[Freeipa-users] DNS stops working after upgrade (was DS failed after upgrade)
Martin Basti
mbasti at redhat.com
Fri Nov 7 12:56:25 UTC 2014
On 07/11/14 13:52, Rob Verduijn wrote:
> Hi all,
>
> Either I was to worn out last night, or another update has happened.
> This morning the directory server did start after the update.
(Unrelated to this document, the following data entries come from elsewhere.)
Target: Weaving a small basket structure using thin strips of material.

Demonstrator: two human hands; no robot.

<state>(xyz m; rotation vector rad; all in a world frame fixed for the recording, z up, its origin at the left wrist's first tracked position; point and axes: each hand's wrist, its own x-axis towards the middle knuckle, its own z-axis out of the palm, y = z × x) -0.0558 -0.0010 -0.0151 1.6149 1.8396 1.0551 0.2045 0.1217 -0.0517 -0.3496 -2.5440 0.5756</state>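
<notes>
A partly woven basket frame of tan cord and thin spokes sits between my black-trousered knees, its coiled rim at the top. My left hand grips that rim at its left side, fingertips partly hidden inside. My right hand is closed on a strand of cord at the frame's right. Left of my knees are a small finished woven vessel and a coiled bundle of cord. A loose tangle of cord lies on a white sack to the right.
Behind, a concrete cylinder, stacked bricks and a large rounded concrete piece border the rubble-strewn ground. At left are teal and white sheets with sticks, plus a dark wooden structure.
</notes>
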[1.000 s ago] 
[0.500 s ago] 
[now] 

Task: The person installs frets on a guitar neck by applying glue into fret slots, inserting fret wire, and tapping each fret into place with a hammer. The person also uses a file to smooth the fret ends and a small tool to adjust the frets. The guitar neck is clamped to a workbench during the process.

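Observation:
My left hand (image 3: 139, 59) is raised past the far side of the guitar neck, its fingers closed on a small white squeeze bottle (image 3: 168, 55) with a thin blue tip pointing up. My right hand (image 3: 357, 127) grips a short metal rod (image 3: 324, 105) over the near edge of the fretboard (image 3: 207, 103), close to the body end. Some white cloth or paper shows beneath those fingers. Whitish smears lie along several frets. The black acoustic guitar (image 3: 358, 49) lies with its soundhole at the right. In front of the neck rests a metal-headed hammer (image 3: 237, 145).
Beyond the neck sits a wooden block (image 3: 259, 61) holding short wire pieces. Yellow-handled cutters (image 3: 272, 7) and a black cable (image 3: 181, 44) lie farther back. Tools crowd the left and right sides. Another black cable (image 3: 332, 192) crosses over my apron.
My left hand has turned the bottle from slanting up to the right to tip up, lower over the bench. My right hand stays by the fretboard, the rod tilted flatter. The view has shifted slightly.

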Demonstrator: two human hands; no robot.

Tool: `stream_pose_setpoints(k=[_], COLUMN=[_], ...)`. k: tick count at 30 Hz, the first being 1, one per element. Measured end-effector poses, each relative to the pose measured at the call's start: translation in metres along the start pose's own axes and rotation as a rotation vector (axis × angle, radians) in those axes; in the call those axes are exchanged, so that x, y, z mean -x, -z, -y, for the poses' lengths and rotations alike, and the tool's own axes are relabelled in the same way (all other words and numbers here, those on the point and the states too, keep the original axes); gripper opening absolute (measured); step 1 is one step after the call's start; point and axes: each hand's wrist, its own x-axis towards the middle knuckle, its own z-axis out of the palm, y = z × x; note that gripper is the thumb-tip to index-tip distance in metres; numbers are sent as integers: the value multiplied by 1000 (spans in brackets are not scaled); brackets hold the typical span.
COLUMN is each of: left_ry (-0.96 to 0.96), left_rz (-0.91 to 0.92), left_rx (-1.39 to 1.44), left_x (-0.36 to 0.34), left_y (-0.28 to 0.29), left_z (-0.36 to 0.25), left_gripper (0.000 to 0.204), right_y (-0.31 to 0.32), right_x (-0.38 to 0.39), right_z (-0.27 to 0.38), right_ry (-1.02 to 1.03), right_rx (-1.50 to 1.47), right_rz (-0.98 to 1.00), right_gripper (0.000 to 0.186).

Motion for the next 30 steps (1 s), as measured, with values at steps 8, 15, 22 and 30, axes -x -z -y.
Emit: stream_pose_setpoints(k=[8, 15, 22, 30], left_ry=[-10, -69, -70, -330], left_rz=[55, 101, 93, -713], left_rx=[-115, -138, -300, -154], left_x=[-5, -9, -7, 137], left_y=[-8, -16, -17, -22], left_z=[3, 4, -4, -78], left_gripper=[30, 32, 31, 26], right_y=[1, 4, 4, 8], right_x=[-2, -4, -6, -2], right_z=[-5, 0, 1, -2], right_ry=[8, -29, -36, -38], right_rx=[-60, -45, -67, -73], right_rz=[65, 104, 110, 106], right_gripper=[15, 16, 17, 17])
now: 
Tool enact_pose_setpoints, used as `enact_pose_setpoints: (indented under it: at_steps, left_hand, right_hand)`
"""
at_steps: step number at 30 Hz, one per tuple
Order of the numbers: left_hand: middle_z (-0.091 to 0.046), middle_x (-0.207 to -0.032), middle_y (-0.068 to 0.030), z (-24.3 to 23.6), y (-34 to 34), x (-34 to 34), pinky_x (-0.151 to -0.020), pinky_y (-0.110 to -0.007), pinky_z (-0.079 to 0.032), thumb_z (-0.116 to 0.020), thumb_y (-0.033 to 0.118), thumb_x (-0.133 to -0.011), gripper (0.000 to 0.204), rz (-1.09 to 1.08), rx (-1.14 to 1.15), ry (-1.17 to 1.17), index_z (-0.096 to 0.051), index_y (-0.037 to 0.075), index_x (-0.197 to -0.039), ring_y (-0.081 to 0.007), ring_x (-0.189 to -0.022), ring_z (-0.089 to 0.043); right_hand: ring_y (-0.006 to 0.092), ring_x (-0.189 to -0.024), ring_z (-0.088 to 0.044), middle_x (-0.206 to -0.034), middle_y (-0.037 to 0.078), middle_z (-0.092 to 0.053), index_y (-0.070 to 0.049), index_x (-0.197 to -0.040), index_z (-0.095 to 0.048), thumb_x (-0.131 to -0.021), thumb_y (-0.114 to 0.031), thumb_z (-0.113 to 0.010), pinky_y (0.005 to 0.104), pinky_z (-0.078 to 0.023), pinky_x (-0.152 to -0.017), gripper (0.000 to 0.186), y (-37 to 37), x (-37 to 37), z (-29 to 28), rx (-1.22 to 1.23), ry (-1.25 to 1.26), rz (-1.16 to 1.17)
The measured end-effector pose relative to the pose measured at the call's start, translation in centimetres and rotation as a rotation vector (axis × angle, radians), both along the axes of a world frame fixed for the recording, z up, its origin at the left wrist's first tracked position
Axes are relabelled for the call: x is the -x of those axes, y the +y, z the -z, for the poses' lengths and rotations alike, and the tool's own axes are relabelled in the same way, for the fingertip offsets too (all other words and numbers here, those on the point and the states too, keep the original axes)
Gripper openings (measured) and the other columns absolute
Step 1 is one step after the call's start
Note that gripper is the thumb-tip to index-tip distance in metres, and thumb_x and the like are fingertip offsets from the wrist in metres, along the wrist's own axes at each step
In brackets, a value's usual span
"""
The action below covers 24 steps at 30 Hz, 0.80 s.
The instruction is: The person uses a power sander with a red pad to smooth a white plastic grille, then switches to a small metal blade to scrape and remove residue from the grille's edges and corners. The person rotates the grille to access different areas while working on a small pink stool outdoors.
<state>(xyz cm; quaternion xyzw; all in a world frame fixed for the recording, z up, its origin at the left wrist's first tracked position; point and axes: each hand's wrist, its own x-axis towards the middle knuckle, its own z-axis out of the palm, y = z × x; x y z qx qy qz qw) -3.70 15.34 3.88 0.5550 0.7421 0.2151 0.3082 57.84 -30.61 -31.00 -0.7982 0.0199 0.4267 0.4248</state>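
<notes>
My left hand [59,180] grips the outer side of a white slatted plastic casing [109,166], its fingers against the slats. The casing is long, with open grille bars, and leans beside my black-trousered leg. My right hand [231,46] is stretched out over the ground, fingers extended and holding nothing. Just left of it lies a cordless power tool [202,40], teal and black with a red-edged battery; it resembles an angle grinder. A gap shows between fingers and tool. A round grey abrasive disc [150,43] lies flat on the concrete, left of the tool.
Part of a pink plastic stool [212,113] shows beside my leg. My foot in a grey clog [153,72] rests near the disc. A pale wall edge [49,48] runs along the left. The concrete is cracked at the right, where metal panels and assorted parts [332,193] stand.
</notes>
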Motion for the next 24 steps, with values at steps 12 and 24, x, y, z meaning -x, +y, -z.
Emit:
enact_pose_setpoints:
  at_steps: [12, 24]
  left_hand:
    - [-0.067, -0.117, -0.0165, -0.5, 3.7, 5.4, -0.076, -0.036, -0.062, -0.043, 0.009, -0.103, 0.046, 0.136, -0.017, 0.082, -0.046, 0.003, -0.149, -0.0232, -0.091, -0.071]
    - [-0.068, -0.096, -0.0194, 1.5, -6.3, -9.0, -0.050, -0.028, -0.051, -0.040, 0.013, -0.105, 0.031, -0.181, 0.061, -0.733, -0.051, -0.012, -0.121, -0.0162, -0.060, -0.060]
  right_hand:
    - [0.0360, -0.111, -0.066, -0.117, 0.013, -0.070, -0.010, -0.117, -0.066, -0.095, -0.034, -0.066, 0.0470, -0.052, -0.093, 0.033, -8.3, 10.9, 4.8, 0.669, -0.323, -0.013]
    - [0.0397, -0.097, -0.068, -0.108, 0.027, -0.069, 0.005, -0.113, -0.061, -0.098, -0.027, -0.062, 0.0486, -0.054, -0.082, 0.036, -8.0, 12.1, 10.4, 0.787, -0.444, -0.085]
> local dns zones however where not available again after the update
> ipa-ldap-updater did not help to fix it.
>
> The are again only 7 DNS aci objects are still in the ds.( same as
> before when it failed )
> I also noticed that there are also quite a lot lower case dns aci objects.
>
> Rob
>
>
Hi,
do you have any errors in /var/log/ipaupgrade.log ?
>
>
> 2014-11-07 10:25 GMT+01:00 Martin Basti <mbasti at redhat.com
> <mailto:mbasti at redhat.com>>:
>
> Changed subject.
> Rob CCed
>
> On 07/11/14 09:52, Martin Basti wrote:
>> Forward message back to list
>>
>>
>> -------- Original Message --------
>> Subject: Re: [Freeipa-users] dns stops working after upgrade
>> Date: Thu, 6 Nov 2014 21:42:55 +0100
>> From: Rob Verduijn <rob.verduijn at gmail.com>
>> <mailto:rob.verduijn at gmail.com>
>> To: Martin Basti <mbasti at redhat.com> <mailto:mbasti at redhat.com>
>>
>>
>>
>> Hi again,
>>
>> I tried the update to 4.1.1
>> It didn't went well, actually it went worse than to 4.1.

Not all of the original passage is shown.